Watering actions will be managed in cooperation with the NSW Department of Planning and Environment (DPE) – Environment and Heritage Group, and WaterNSW. The outcomes from these watering actions will be monitored by NSW DPE and a consortium led by Charles Sturt University as part of the Commonwealth Environmental Water Holder’s Monitoring, Evaluation and Research Program.
The planned watering actions are being made possible by the collaboration of a wide range of stakeholders including NSW DPE – Environment and Heritage Group, WaterNSW, NSW Department of Primary Industries - Fisheries, NSW DPE - Water, Riverina Local Land Services, Charles Sturt University, local environmental water advisory group, Traditional Owners, irrigation infrastructure organisations and landholders.

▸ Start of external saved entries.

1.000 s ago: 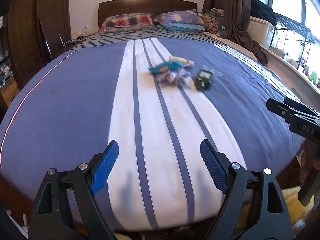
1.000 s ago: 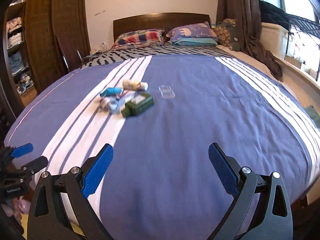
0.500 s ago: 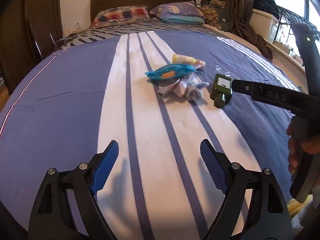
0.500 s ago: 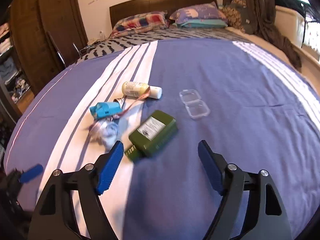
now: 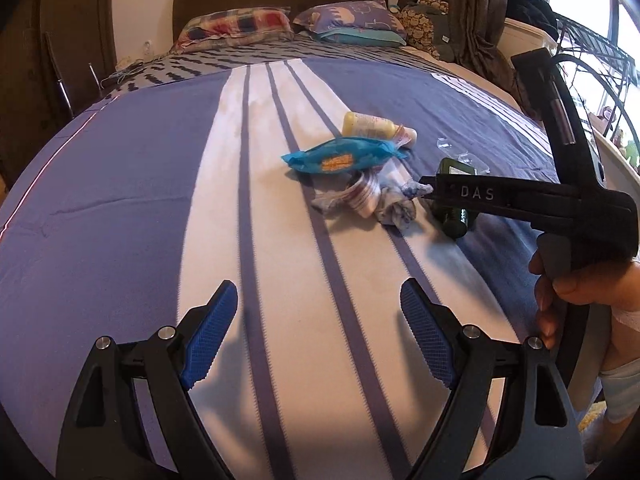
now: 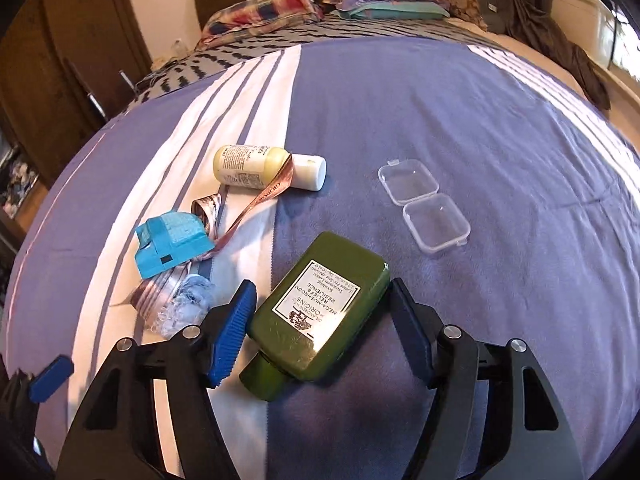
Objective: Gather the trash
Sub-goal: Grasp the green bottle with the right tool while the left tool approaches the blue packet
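Right tongs (image 6: pixel 320 320) wide, straddling green bottle (image 6: pixel 320 316) lying flat on bed (image 6: pixel 440 120); pads not visibly touching. Left tongs (image 5: pixel 320 336) wide, holding nothing, above bed.

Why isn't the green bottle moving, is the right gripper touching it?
Cannot tell. In the right wrist view the right gripper straddles the green bottle, jaws close beside it; no clear contact or gap.

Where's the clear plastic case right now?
Right wrist view: the clear plastic case lies open on the blue bedspread, right of the green bottle.
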### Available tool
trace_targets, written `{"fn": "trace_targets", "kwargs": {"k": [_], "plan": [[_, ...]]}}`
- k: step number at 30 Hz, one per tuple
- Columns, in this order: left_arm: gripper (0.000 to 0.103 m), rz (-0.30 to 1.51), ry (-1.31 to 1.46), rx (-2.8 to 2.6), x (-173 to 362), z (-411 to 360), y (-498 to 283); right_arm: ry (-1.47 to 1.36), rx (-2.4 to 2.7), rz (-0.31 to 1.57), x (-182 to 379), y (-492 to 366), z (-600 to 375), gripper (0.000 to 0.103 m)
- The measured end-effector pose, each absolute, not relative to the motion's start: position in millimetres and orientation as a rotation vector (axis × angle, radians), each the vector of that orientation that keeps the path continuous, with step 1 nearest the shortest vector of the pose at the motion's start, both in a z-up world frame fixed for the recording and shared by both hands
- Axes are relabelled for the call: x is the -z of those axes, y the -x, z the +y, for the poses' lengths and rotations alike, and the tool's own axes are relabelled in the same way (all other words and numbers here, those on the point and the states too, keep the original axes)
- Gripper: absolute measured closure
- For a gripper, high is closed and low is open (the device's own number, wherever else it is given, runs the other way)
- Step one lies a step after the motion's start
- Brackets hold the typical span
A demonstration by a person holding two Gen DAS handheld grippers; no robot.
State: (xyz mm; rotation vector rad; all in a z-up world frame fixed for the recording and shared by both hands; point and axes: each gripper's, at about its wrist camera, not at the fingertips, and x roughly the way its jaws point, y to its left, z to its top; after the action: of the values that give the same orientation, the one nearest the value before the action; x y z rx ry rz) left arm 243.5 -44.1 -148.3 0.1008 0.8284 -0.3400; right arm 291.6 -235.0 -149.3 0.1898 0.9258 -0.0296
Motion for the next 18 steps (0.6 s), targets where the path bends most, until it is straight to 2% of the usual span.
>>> {"fn": "trace_targets", "kwargs": {"k": [6,8,9,10,17,18], "plan": [[0.027,0.829,-0.105,0.384,148.7,-68.5,-254.0,-0.136,0.056,0.878,139.1,-277.4,-263.1,0.035],[0.039,0.83,-0.093,0.41,149.7,-77.4,-258.5,-0.132,0.061,0.869,137.8,-269.5,-272.7,0.035],[0.05,0.834,-0.078,0.431,150.0,-82.6,-261.7,-0.132,0.061,0.866,137.5,-264.5,-278.5,0.035],[0.056,0.834,-0.067,0.445,149.8,-86.4,-264.1,-0.132,0.061,0.863,137.1,-261.6,-282.5,0.035],[0.066,0.77,-0.095,0.444,137.8,-112.1,-277.7,-0.153,0.041,0.852,137.8,-238.0,-308.3,0.035],[0.07,0.77,-0.1,0.443,137.7,-115.2,-281.1,-0.157,0.032,0.85,138.3,-235.1,-310.8,0.035]]}}
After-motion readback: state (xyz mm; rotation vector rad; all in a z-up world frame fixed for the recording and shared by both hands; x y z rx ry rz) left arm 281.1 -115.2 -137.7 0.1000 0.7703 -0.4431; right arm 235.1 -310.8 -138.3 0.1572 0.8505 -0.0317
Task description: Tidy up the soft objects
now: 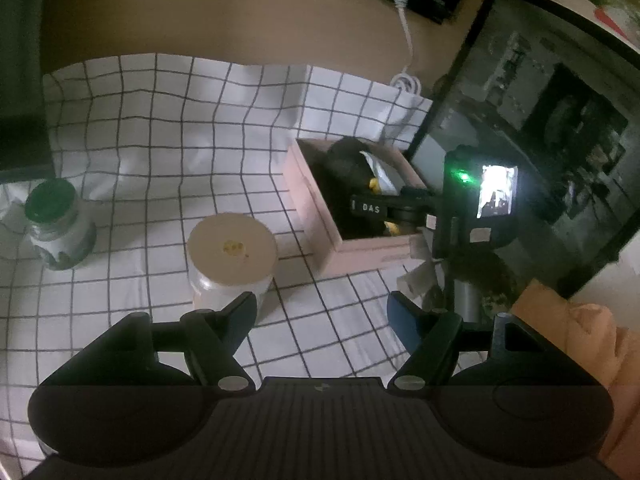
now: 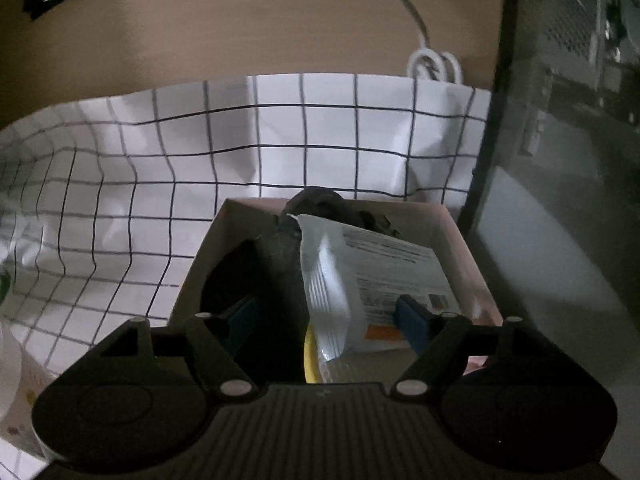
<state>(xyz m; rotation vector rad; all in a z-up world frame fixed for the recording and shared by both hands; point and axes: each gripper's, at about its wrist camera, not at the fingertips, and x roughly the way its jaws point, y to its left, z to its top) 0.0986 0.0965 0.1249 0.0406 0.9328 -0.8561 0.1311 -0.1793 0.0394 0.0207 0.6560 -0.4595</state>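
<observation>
On the far left of the checked cloth point(image 1: 160, 128) stands one green-lidded jar point(image 1: 56, 226), and next along, one pale tub point(image 1: 230, 258) with a flat lid. The left gripper point(image 1: 320, 314) hangs just this side of the tub with its jaws apart and nothing between them. Further right sits the single pink box point(image 1: 316, 216), and here the work is: a dark plush toy point(image 2: 280, 256) lies inside it (yellow bits show at its lower end), with one white packet point(image 2: 376, 276) leaning across it. The right gripper point(image 2: 326, 320) is down in the box, jaws spread — the packet's lower corner sits between them, yet the pads do not seem to press on it. My reading is that the packet is at the dropping-off stage. The next move calls for lifting the right gripper straight up and clear without dragging the packet out, then finding whatever soft thing remains — possibly the orange cloth point(image 1: 576, 332) at far right.
</observation>
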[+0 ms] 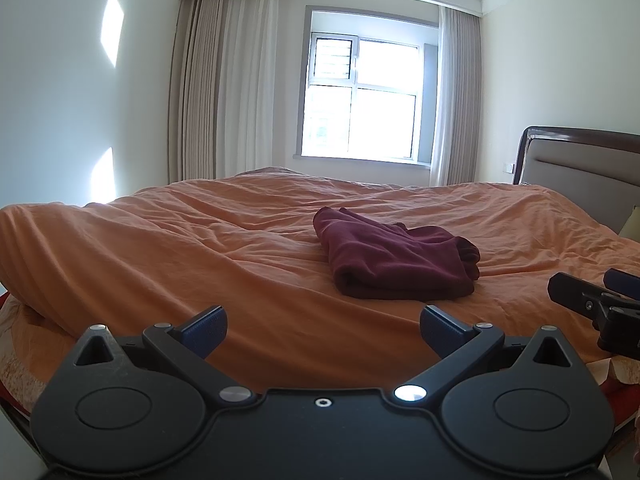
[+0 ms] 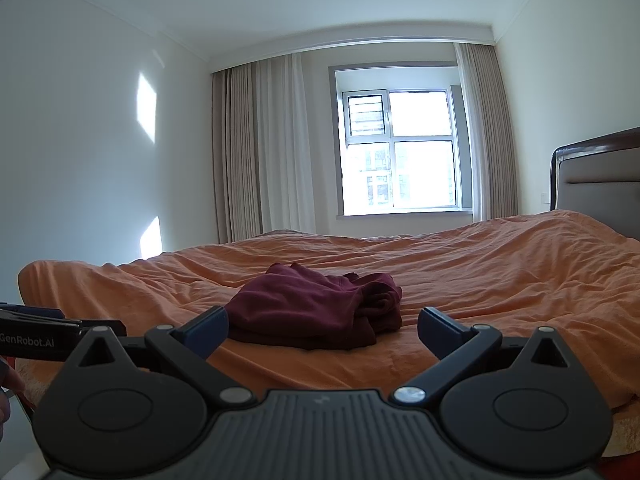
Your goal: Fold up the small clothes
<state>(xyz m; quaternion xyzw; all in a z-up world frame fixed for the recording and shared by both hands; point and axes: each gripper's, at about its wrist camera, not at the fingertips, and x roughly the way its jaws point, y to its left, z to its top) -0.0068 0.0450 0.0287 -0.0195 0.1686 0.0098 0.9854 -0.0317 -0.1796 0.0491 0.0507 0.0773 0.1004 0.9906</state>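
garment (image 1: 394,258), maroon, folded on bedspread (image 1: 200,248), long axis running left-right; both hand-held grippers spread, holding nothing.

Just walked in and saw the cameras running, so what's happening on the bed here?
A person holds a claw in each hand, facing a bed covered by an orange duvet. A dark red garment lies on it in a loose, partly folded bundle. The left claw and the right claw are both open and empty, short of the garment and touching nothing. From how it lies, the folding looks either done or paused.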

The Murrumbidgee Catchment has experienced very wet conditions and high unregulated flows so far this water year. Consequently, the high unregulated flows have been meeting the majority of environmental demands and inundating areas not possible by managed flows alone. Due to these high unregulated flows, no Commonwealth regulated water for the environment has been delivered, as of the end of October 2022. Water for the environment will be used to extend the duration of flows into wetlands, help mitigate potential low dissolved oxygen conditions or direct water to important sites that missed out later in the water year.
More information on planned water use can be found at: CEWO publications.
Murrumbidgee catchment – Murrumbidgee River, creek systems, floodplains and wetlands (supplementary water use)
November 2022: Not commenced
About the watering
Yanga wetlands after environmental watering. Photo: Matt Herring 2019
Australian little bittern chicks and eggs. Photo: Matt Herring 2019
Commonwealth supplementary environmental water has been made available for use in the Murrumbidgee catchment from 2019-20 through 2023-2). As part of this approval, up to 361,986 ML of Commonwealth supplementary environmental water has been made available for use in the Murrumbidgee catchment during 2022-23.
Of the approved volume, up to 340,000 ML of Commonwealth Lowbidgee supplementary water may be used in the lower Murrumbidgee (including Gayini Nimmie-Caira, Yanga National Park, North Redbank, the Fiddlers Creek system and the Western Lakes). The remaining volume (21,986 ML) may be used in the wetlands, creek systems and river channel across the Murrumbidgee catchment.
Subject to announced supplementary access, Commonwealth supplementary water will contribute to maintaining and improving the health of native vegetation, including river red gums, black box, lignum and aquatic plants; the provision of habitat for waterbirds, native fish, turtles and frogs; and providing reproduction and movement opportunities for native animals, including the threatened southern bell frog. Use will be based on environmental conditions and demands at the time of supplementary access and may include contributions to environmental watering actions that use other sources of environmental water such as regulated Commonwealth environmental water. Where possible, watering actions will assist in protecting naturally derived tributary inflows to achieve environmental watering objectives.
The Murrumbidgee Catchment has experienced very wet conditions and high unregulated flows so far this water year. Consequently, the high unregulated flows have been meeting the majority of environmental demands and inundating areas not possible by managed flows alone. Due to these high unregulated flows, no Commonwealth supplementary water for the environment has been delivered, as of the end of October 2022. Water for the environment will be used to extend the duration of flows into wetlands or direct water to important sites that missed out.